Wherever an image appears in the data, omit it and copy all the remaining text word for word.
----------
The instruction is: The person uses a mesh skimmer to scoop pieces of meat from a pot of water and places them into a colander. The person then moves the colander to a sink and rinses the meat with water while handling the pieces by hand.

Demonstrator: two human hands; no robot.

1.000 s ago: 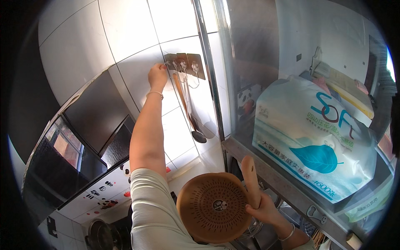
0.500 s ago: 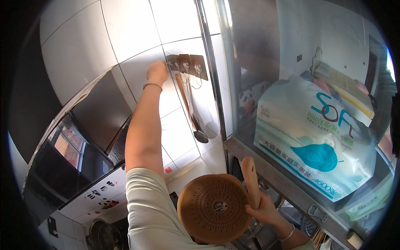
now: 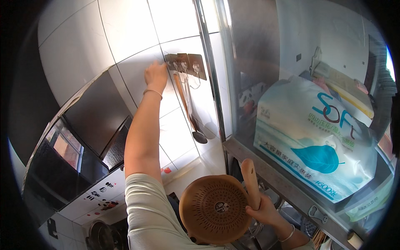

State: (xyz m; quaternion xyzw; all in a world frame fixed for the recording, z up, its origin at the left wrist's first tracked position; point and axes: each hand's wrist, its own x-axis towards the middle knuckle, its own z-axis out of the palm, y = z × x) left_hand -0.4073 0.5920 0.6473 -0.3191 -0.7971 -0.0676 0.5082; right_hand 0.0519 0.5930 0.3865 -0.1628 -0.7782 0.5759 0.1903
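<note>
My left hand (image 3: 155, 76) is raised to the tiled wall, its fingers touching the left end of a row of adhesive hooks (image 3: 186, 65). A long-handled ladle (image 3: 189, 112) hangs from those hooks, just right of my hand. My right hand (image 3: 263, 211) is low in view, gripping the wooden handle of a round brown perforated strainer (image 3: 213, 208), which it holds up with its bottom facing me.
A metal rack (image 3: 283, 183) on the right carries a large white and teal pack of tissue paper (image 3: 318, 139). A dark range hood (image 3: 89, 125) juts out at the left. A vertical metal post (image 3: 210, 66) stands beside the hooks.
My left hand has shifted slightly left and down from the hooks. The strainer stays held in my right hand, barely moved.
</note>
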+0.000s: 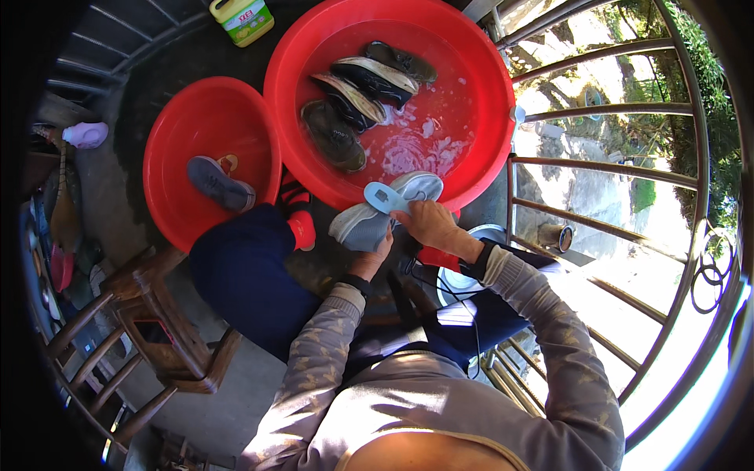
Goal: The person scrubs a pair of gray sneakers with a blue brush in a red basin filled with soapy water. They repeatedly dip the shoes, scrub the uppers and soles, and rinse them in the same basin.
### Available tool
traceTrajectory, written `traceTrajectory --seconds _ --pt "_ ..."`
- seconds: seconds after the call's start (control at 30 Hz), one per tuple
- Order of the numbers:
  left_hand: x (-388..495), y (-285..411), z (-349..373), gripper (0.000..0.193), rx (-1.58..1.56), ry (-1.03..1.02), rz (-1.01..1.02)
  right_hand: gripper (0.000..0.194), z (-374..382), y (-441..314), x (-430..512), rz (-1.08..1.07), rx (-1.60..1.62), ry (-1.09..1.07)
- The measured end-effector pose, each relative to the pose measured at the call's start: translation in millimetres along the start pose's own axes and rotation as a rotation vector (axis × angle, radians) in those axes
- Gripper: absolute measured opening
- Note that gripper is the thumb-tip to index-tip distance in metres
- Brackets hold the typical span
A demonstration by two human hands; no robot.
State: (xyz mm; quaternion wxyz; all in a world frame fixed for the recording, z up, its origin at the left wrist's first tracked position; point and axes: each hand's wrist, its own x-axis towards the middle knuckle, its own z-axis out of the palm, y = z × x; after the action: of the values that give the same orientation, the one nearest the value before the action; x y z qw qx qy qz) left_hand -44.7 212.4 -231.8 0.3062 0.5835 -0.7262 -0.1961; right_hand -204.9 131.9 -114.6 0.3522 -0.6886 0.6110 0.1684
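Note:
My left hand grips a light grey mesh shoe from below, near the front rim of a large red plastic basin. In my right hand is a pale blue scrubbing brush, its flat back turned up and held over the shoe. The bristles are hidden. Soapy water fills the large basin's floor, with foam on its surface. Two black shoes with pale soles lie on their sides there, between a dark olive shoe and another dark shoe.
A smaller red basin at the left holds a dark grey shoe. A yellow detergent jug stands behind. A wooden chair carries a phone. Metal railing runs along the right, near a pale bucket.

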Motion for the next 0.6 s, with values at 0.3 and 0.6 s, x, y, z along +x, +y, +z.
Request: traceTrajectory --seconds 0.3,0.6 --pt "16.1 -4.4 4.8 0.022 -0.139 -0.045 -0.209 0.061 -0.7 109.3 26.4 0.337 0.337 0.194" --pt "33.2 -5.5 -23.6 0.036 -1.718 -0.006 -1.107 0.043 70.7 40.6 21.4 0.077 0.373 0.292"
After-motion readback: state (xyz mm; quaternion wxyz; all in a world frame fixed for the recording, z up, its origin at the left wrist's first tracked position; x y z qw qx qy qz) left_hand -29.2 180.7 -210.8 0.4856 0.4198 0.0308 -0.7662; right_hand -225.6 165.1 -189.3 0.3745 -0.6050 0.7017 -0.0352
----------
◆ TASK RESPONSE:
The instruction is: The person uses a mesh skimmer to scoop pieces of meat from a pot of water and places them into a colander. The person then moves the colander to a sink and rinses the meat with water while handling the pieces by hand.

Demonstrator: two human hands; no robot.

1.000 s ago: 
0.500 s ago: 
now: 

State: (xyz m; quaternion xyzw; all in a world frame fixed for the recording, z up, its origin at the left wrist's first tracked position; point and axes: each hand's wrist, its own x-axis towards the middle knuckle, its own z-axis out of the palm, y = z × x) left_hand -0.4073 0.5920 0.6473 -0.3191 -0.7971 -0.0676 0.5082; right_hand 0.0519 0.5930 0.3865 -0.1628 -0.7782 0.5759 0.1903
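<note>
My left hand (image 3: 155, 76) is raised to the tiled wall, its fingers touching the left end of a row of adhesive hooks (image 3: 186, 65). A long-handled ladle (image 3: 189, 112) hangs from those hooks, just right of my hand. My right hand (image 3: 263, 211) is low in view, gripping the wooden handle of a round brown perforated strainer (image 3: 213, 208), which it holds up with its bottom facing me.
A metal rack (image 3: 283, 183) on the right carries a large white and teal pack of tissue paper (image 3: 318, 139). A dark range hood (image 3: 89, 125) juts out at the left. A vertical metal post (image 3: 210, 66) stands beside the hooks.
My left hand has shifted slightly left and down from the hooks. The strainer stays held in my right hand, barely moved.
</note>
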+0.000s: 
Goal: The person scrubs a pair of gray sneakers with a blue brush in a red basin filled with soapy water. They repeatedly dip the shoes, scrub the uppers and soles, and rinse them in the same basin.
### Available tool
traceTrajectory, written `traceTrajectory --seconds _ --pt "_ ..."`
- seconds: seconds after the call's start (control at 30 Hz), one per tuple
- Order of the numbers:
  left_hand: x (-388..495), y (-285..411), z (-349..373), gripper (0.000..0.193), rx (-1.58..1.56), ry (-1.03..1.02), rz (-1.01..1.02)
  right_hand: gripper (0.000..0.194), z (-374..382), y (-441..314), x (-430..512), rz (-1.08..1.07), rx (-1.60..1.62), ry (-1.09..1.07)
- The measured end-effector pose, each relative to the pose measured at the call's start: translation in millimetres along the start pose's own axes and rotation as a rotation vector (axis × angle, radians) in those axes
- Gripper: absolute measured opening
- Note that gripper is the thumb-tip to index-tip distance in metres
- Brackets hold the typical span
A demonstration by two human hands; no robot.
State: (xyz mm; quaternion wxyz; all in a world frame fixed for the recording, z up, its origin at the left wrist's first tracked position; point and axes: each hand's wrist, its own x-axis towards the middle knuckle, its own z-axis out of the palm, y = z × x; after the action: of the values that give the same orientation, the one nearest the value before the action; x y z qw qx qy qz) left_hand -44.7 212.4 -231.8 0.3062 0.5835 -0.7262 -0.1961; right_hand -204.9 131.9 -114.6 0.3522 -0.6886 0.6110 0.1684
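Note:
My left hand grips a light grey mesh shoe from below, near the front rim of a large red plastic basin. In my right hand is a pale blue scrubbing brush, its flat back turned up and held over the shoe. The bristles are hidden. Soapy water fills the large basin's floor, with foam on its surface. Two black shoes with pale soles lie on their sides there, between a dark olive shoe and another dark shoe.
A smaller red basin at the left holds a dark grey shoe. A yellow detergent jug stands behind. A wooden chair carries a phone. Metal railing runs along the right, near a pale bucket.
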
Motion for the next 0.6 s, with values at 0.3 and 0.6 s, x, y, z along +x, +y, +z.
Request: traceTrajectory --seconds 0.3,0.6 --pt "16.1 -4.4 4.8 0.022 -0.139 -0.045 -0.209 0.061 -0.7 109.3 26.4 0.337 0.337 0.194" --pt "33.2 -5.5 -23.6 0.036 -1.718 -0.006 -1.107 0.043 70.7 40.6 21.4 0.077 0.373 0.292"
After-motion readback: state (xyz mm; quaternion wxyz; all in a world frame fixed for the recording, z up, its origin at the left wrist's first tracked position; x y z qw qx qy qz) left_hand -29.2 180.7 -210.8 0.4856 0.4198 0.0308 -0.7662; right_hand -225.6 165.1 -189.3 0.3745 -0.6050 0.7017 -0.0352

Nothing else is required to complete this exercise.